TASK ITEM → Nothing but the images should be left out when the entries are restated word for word.
# # # # # # #
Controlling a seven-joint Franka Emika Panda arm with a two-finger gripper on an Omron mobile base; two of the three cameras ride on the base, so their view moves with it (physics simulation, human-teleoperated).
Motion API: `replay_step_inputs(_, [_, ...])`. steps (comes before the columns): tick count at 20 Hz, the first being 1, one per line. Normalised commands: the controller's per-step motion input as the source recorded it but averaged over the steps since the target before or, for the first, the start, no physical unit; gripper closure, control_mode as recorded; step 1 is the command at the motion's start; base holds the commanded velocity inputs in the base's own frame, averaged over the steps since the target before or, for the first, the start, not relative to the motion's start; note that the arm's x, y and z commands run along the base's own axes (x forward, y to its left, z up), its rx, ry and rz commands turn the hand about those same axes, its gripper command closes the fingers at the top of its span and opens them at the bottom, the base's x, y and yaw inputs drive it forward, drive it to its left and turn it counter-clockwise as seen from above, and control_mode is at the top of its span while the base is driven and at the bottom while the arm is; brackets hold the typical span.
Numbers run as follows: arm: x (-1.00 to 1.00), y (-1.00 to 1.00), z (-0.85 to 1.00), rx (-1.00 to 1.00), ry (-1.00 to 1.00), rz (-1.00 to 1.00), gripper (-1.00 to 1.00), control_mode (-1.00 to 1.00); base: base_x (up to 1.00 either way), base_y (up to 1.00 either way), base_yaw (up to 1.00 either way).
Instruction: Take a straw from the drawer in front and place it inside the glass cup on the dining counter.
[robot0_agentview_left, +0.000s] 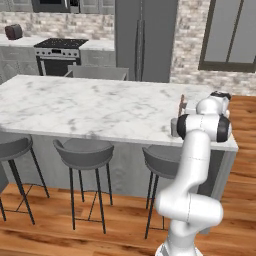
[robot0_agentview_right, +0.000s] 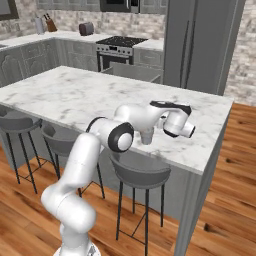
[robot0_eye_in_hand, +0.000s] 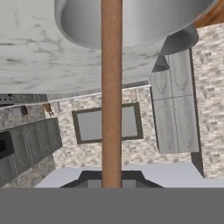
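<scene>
Long white-marble grey-veined bench (robot0_agentview_left: 90, 107), grey panelled base, three grey stools (robot0_agentview_left: 85, 152) along its near edge, wood floor. Small greyish translucent tumbler (robot0_agentview_right: 147, 135) near bench's right end. Jaws pinching thin reddish-brown straw (robot0_eye_in_hand: 111, 94), tip at tumbler mouth. Risk: straw off-centre catches rim, tips tumbler.

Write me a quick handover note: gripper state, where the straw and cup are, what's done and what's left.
Gripper: shut on the straw, at the right end of the dining counter.
Glass cup: standing on the counter near its front edge, under the hand. In the hand view the straw's far end overlaps the cup's rim; whether it is inside yet is unclear.
Done: straw fetched and carried to the cup.
Left: confirm the straw is in the cup, release, withdraw.
</scene>
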Motion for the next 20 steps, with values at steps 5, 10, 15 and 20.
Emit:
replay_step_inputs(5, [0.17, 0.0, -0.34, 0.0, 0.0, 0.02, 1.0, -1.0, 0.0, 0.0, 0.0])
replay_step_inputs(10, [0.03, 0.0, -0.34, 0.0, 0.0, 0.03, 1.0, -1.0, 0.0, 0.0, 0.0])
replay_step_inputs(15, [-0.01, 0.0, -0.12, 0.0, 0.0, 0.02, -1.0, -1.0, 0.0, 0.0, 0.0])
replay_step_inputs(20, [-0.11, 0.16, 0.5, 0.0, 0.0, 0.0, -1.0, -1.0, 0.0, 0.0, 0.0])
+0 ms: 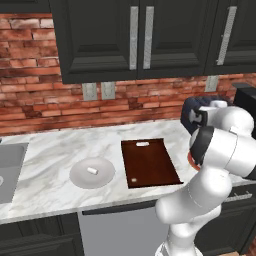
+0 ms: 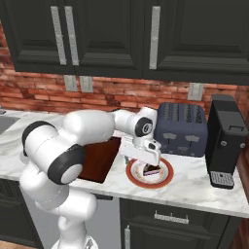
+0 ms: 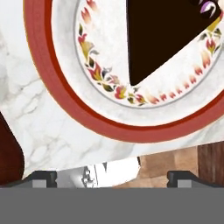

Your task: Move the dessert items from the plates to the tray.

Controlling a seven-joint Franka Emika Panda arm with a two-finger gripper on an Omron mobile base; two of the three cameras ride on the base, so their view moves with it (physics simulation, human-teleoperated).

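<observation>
I see my tool (image 2: pixel 146 165) spread wide, holding nothing, above the dark brown wedge of cake (image 2: pixel 151 169) on the white red-rimmed plate (image 2: pixel 165 178). The small white cylinder (image 1: pixel 92 170) lies on the grey round plate (image 1: pixel 80 177), beside the reddish-brown rectangular tray (image 1: pixel 150 167) on the marble tabletop (image 1: pixel 45 170).

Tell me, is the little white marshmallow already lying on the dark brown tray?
No, the white marshmallow lies on the grey plate, left of the tray.
</observation>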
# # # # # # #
YOUR RESPONSE →
Controlling a seven-joint Franka Emika Panda arm with a two-finger gripper on an Omron mobile base; two of the three cameras ride on the base, so their view moves with it (physics simulation, human-teleoperated).
Motion API: `replay_step_inputs(_, [_, ...])`. steps (comes before the columns): tick count at 20 Hz, the first being 1, one per line. Normalised commands: the controller's per-step motion input as the source recorded it but averaged over the steps since the target before or, for the first, the start, no physical unit; gripper closure, control_mode as recorded; step 1 is the command at the motion's start; base holds the commanded velocity inputs in the base's own frame, averaged over the steps since the target before or, for the first, the start, not relative to the motion's start; note that the arm's x, y and z commands run along the base's own axes (x forward, y to its left, z up), its rx, ry and rz commands turn the hand about those same axes, its gripper command closes the fingers at the top of its span and opens them at the bottom, the base's x, y and yaw inputs drive it forward, drive it to its left and turn it counter-clockwise as seen from above, and control_mode is at the top of its span while the base is driven and at the bottom while the arm is; brackets hold the typical span.
Numbers run as follows: arm: x (-1.00 to 1.00), y (-1.00 to 1.00), z (-0.85 to 1.00), rx (-1.00 to 1.00), ry (-1.00 to 1.00), rz (-1.00 to 1.00), gripper (-1.00 to 1.00), control_mode (-1.00 to 1.00); base: base_x (up to 1.00 either way), base_y (up to 1.00 either way), base_yaw (up to 1.00 either way).
Instruction: Take a straw from the drawer in front and place it inside the glass cup on the dining counter.
[robot0_agentview_left, +0.000s] 
[robot0_agentview_right, +0.000s] 
[robot0_eye_in_hand, +0.000s] 
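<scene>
Long white-marble grey-veined bench (robot0_agentview_left: 90, 107), grey panelled base, three grey stools (robot0_agentview_left: 85, 152) along its near edge, wood floor. Small greyish translucent tumbler (robot0_agentview_right: 147, 135) near bench's right end. Jaws pinching thin reddish-brown straw (robot0_eye_in_hand: 111, 94), tip at tumbler mouth. Risk: straw off-centre catches rim, tips tumbler.

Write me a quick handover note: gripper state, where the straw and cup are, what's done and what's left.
Gripper: shut on the straw, at the right end of the dining counter.
Glass cup: standing on the counter near its front edge, under the hand. In the hand view the straw's far end overlaps the cup's rim; whether it is inside yet is unclear.
Done: straw fetched and carried to the cup.
Left: confirm the straw is in the cup, release, withdraw.
</scene>
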Motion for the next 20 steps, with values at steps 5, 10, 15 and 20.
Emit:
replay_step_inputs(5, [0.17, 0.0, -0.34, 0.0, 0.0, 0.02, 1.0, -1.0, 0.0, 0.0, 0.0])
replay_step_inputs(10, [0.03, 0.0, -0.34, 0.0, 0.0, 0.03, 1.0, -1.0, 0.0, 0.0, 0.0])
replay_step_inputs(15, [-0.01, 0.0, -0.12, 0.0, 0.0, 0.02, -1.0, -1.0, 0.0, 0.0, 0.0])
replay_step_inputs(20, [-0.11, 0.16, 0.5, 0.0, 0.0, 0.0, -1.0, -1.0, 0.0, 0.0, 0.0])
+0 ms: 
+0 ms: 
+0 ms: 

Your task: Move the dessert items from the plates to the tray.

Controlling a seven-joint Franka Emika Panda arm with a two-finger gripper on an Omron mobile base; two of the three cameras ride on the base, so their view moves with it (physics simulation, human-teleoperated).

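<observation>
I see my tool (image 2: pixel 146 165) spread wide, holding nothing, above the dark brown wedge of cake (image 2: pixel 151 169) on the white red-rimmed plate (image 2: pixel 165 178). The small white cylinder (image 1: pixel 92 170) lies on the grey round plate (image 1: pixel 80 177), beside the reddish-brown rectangular tray (image 1: pixel 150 167) on the marble tabletop (image 1: pixel 45 170).

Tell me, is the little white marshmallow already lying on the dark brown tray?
No, the white marshmallow lies on the grey plate, left of the tray.
</observation>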

The requested output has been given in full.